For links to the most popular Jon boat manufactures see this.

For the costs of Jon boats read this.

Jon boat speeding in the shallows (video)

Skiff

The problem with describing the hull characteristics of a skiff is that the definition “skiff” refers to a variety of different boats.

“Skiff” is a term that is used quite loosely to describe a much broader range of vessels than the term Jon boat is (except in Acadiana).

Although skiffs can come in small sizes most of the ones you will see on the water are fairly large vessels, at least when compared to a Jon boat.

Skiffs are also very stable on calm water and make excellent fishing boats.

When it comes to common skiffs most are console controlled from the center of the boat. They have wide open decks with plenty of space for gear, passengers and permanent or removable livewells.

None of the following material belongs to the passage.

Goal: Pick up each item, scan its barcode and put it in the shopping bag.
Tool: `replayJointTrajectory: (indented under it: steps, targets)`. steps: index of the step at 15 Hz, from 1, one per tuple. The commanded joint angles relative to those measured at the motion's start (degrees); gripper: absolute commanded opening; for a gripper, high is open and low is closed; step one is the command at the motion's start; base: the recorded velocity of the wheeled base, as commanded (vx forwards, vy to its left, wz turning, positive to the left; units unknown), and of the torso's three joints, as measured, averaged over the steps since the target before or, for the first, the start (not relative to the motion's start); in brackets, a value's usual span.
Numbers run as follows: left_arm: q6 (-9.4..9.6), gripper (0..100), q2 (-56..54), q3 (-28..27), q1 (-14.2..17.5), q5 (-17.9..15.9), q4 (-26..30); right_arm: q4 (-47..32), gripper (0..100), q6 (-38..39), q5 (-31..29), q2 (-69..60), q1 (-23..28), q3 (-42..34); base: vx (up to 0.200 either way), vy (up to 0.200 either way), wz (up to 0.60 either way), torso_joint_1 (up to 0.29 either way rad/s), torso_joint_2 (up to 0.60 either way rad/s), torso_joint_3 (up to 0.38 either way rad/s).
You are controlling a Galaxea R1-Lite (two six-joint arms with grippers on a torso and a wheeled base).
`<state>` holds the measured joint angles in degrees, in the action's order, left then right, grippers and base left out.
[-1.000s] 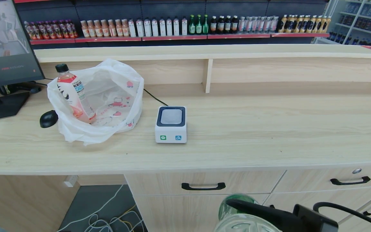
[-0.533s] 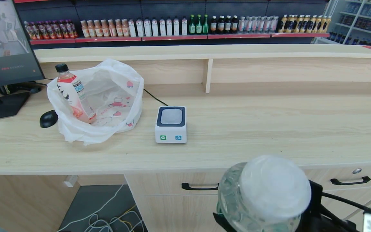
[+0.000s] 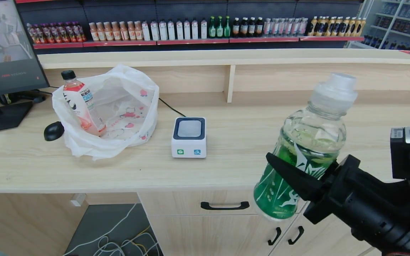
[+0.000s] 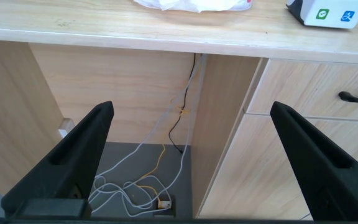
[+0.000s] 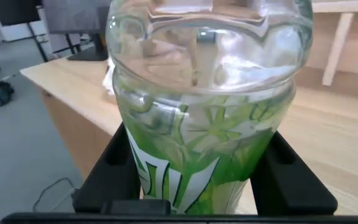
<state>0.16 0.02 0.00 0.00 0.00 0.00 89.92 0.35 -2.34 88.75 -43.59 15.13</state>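
Head view, green bottle (image 3: pixel 315 135): within the last second it rises from below the counter (image 3: pixel 244 121) edge; it is now right of the scanner (image 3: pixel 189 137), nearer the robot, and almost upright.
Meaning: pickup looks done, and scanning is likely next.
Bottle look: clear plastic with a green label, pale liquid and a whitish cap; the cap leans away from the scanner.
Right gripper (image 3: pixel 308 160): clamped around the label band.
Left gripper (image 4: pixel 191 109): fingers spread wide and holding nothing, below the scanner.
Shopping bag (image 3: pixel 148 106): left of the scanner, mouth open, with a pink bottle (image 3: pixel 82 106) leaning inside.
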Motion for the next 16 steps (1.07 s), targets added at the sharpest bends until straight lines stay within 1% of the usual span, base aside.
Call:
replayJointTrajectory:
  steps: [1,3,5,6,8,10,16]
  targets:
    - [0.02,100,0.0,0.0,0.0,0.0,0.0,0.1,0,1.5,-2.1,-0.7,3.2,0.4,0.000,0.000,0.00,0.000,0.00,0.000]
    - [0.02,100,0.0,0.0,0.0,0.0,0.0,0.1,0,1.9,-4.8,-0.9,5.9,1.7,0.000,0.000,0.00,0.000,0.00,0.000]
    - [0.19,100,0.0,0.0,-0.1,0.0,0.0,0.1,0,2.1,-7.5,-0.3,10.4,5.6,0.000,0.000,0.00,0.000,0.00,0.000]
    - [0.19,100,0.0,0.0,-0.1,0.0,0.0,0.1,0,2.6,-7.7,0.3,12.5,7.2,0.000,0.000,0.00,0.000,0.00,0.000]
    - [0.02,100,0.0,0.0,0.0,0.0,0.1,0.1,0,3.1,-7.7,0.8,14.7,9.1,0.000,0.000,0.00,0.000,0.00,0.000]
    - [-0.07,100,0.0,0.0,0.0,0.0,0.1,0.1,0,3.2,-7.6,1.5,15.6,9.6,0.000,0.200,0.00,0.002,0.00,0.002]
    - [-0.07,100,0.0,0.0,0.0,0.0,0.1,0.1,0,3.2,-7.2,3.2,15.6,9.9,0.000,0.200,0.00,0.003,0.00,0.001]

Skiffs usually have much more powerful motors than Jon boats and are generally bigger vessels. They can easily traverse shallow waterways though using a pole for propulsion but cannot access the same type of extreme shallows that a Jon boat can.

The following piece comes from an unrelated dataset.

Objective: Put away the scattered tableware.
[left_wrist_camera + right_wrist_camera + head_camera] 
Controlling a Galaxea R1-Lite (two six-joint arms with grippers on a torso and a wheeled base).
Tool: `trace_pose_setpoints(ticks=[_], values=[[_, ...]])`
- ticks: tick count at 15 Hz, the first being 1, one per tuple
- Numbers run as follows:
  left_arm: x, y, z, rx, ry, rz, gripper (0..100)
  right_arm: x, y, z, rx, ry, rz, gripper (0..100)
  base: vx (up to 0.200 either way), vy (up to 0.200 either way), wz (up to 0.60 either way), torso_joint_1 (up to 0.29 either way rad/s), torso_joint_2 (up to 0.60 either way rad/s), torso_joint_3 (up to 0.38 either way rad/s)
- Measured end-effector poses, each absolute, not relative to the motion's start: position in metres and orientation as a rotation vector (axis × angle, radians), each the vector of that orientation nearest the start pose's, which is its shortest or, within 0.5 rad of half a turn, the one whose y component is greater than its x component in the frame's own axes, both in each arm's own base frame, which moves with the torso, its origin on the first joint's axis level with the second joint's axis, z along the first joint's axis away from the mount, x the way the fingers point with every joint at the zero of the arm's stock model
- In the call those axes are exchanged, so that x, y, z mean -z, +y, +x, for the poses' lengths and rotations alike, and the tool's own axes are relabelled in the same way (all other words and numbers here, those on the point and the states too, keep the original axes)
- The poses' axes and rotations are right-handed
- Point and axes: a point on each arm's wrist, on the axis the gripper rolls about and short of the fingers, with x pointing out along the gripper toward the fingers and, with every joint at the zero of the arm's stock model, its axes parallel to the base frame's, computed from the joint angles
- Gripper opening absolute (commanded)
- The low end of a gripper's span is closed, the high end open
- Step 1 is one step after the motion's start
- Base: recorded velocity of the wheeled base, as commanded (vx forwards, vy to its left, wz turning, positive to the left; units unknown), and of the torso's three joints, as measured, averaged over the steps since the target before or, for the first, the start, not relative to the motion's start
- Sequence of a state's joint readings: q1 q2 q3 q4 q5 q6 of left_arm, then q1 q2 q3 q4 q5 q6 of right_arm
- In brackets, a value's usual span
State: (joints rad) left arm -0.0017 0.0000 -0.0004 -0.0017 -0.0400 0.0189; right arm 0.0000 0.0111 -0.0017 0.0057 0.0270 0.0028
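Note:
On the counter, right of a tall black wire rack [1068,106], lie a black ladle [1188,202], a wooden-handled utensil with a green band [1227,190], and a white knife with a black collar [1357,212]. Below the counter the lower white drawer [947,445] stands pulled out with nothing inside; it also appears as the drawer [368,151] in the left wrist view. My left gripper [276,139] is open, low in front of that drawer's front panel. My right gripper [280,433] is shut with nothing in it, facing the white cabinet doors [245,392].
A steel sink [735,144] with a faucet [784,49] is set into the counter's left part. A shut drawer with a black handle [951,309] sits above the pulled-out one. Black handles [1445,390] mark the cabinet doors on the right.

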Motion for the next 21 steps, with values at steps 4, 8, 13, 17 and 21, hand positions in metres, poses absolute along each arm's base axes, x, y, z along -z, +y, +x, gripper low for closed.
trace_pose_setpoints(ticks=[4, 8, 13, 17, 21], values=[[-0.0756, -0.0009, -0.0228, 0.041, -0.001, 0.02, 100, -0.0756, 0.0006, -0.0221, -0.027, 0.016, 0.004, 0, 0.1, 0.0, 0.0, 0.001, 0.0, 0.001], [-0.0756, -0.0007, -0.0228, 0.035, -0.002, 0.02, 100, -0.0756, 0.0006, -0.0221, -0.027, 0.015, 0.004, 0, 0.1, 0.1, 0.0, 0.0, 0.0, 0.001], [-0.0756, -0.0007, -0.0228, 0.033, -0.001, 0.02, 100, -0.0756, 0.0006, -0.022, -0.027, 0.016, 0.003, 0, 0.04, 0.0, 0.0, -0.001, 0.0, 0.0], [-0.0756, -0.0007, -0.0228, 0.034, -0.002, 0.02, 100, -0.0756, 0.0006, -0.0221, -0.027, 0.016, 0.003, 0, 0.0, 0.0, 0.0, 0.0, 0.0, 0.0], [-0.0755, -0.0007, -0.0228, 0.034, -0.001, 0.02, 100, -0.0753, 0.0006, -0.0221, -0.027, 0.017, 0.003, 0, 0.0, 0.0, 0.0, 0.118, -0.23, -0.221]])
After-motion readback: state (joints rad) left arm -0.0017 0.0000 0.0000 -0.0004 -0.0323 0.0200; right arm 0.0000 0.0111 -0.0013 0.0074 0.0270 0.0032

Skiffs are not suitable for rowing or paddling, unlike a Jon boat which can be propelled by either in addition to a pole and motor.

Fat bottom

Flat bottom skiffs are exactly what they sound like they are. They are flat bottom boats designed to be used in shallow water.

Flat bottom skiffs excel on inland waterways from rivers and lakes to inlets. When the water gets too shallow for an outboard the motor is trimmed, the prop is lifted out of the water and a long pole is used to punt the boat.

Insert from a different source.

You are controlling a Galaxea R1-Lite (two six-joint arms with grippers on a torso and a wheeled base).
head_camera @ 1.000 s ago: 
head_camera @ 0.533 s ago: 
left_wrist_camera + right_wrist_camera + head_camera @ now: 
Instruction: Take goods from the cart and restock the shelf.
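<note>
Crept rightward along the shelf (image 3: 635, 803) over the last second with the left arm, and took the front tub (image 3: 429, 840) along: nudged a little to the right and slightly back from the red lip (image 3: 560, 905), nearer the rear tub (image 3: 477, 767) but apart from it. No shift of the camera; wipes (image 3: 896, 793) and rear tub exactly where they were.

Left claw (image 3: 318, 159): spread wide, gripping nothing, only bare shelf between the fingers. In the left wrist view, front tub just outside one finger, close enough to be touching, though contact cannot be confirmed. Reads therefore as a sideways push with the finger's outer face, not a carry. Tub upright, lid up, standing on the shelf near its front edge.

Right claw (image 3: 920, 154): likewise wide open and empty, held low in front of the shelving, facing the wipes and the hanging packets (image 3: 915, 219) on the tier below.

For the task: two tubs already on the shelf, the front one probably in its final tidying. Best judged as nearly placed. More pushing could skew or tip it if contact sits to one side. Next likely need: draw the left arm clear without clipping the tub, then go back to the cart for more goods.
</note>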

Not all skiffs are flat bottomed.

I will assume that you are mostly interested in a flat bottom skiff as you want to compare it to a Jon boat, which always has a flat bottom.

However, you should be aware that there are semi-v skiffs that perform a similar function to a mod-v Jon boat except they are much better at it. Just remember that a skiff cannot access the same type of extremely shallow water that a Jon boat can.

Punting a skiff (video)

In the video below you can see how easy it is to punt a skiff in shallow water.

Punting is more commonly known as poling in America.

Semi-v

Semi-v skiffs can be used in most marine environments and handle choppy water very well.

Unfortunately though though due to their deeper draft they are not very good in the shallows. Most semi-v skiffs will be found in deep lakes and deep rivers and in bays and off coastal areas.

Skiffs are usually a lot more expensive than a Jon boat but offer the angler a lot more for his money though they are a much less versatile boat.

Carolina skiff is a very popular manufacturer of skiffs.

Summary

Jon boats are an excellent shallow water vessel that can be used for just about any water activity that takes place on inland waters (with the exception of partying usually reserved for pontoon boats).

They are flat bottomed, shallow draft watercraft that can access extreme shallows, be manually propelled or motor-powered. They make great fishing and hunting boats.

Jon boats are much cheaper than skiffs and will usually be tiller controlled.

Skiffs come in a variety of different types. Larger skiffs will usually be console controlled. They are excellent fishing vessels.

Flat bottom skiffs are shallow draft boats that can be punted/poled in the shallows. However, they cannot access the same type of extreme shallows that a Jon boat can access.

Semi-v skiffs are best suited to deeper waters and have similar onboard features to their flat bottom brothers.

Skiffs are usually much more expensive than Jon boats but offer more deck space and are better setup for anglers. Jon boast are much more versatile and can be easily customized for many different purposes. In fact a Jon boat can even be converted into a bass boat, that’s how versatile these vessels are.

Which one is best for you?

Well only you can answer that. But here are a few questions you can answer to help you make a decision.

Do you need a versatile vessel that you can use for different purposes in different environments? Do you require superior stability on calm inland waters? Is budget a concern? If you answered “yes” to these questions then a Jon boat may be the right choice for you.

Or, do you require a boat that is better suited to the angler. Do you need a shallow draft boat but one that can be used in much rougher conditions? Do you want better control from a central console? Then a skiff may be the boat for you.